WORK TASK: Start at the line below containing "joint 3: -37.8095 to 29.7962" and stop at the line containing "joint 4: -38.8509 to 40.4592". Repeat every line of that stretch exactly, and nothing outside it.

DATA SECTION:
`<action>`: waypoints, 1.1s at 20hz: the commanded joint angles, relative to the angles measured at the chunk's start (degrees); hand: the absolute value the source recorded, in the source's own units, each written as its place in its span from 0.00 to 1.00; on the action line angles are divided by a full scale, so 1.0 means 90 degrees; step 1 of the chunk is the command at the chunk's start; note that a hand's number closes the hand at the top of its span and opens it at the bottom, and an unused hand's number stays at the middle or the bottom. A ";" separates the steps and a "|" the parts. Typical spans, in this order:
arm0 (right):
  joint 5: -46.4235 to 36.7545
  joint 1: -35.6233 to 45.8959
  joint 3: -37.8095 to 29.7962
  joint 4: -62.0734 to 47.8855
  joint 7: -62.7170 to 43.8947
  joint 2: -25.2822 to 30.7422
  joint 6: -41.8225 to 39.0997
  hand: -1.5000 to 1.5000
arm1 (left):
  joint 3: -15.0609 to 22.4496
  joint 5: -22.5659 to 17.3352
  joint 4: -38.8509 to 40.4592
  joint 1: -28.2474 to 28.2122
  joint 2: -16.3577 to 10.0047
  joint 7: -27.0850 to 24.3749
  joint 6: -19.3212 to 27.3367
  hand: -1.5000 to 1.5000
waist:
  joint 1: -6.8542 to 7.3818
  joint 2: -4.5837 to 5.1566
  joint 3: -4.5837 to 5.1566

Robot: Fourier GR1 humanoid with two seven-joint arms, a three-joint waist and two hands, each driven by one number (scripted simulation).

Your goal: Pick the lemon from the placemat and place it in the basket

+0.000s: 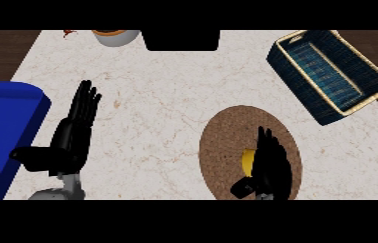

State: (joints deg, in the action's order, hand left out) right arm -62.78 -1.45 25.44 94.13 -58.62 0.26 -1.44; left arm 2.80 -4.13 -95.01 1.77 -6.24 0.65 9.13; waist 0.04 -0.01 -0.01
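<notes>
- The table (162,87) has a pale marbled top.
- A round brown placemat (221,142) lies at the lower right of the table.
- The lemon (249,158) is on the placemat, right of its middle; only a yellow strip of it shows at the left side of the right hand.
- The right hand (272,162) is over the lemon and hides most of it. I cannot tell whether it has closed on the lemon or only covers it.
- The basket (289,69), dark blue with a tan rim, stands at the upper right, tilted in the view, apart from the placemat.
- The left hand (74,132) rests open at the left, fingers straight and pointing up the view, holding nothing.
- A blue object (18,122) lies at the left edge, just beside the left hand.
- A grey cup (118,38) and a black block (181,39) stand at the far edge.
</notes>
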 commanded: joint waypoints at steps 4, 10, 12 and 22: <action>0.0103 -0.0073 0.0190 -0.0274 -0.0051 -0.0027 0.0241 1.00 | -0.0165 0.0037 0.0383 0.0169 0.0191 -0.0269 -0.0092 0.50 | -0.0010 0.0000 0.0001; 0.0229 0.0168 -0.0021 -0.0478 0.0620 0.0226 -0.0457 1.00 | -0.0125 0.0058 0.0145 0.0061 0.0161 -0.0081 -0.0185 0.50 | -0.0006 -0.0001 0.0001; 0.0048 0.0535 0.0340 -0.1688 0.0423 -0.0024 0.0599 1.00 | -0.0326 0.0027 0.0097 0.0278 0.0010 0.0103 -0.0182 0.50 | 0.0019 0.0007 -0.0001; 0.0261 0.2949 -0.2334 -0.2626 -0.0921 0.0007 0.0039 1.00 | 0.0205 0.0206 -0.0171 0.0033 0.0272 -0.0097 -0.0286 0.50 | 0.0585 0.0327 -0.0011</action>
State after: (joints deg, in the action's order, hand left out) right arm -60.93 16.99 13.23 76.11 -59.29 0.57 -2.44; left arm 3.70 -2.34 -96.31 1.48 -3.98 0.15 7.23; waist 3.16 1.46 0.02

RESPONSE BOX:
  joint 3: -37.8095 to 29.7962
  joint 4: -62.0734 to 47.8855
  joint 7: -62.7170 to 43.8947
  joint 2: -25.2822 to 30.7422
  joint 6: -41.8225 to 39.0997
  hand: -1.5000 to 1.5000
arm1 (left):
  joint 3: -15.0609 to 22.4496
  joint 5: -22.5659 to 17.3352
  joint 4: -38.8509 to 40.4592

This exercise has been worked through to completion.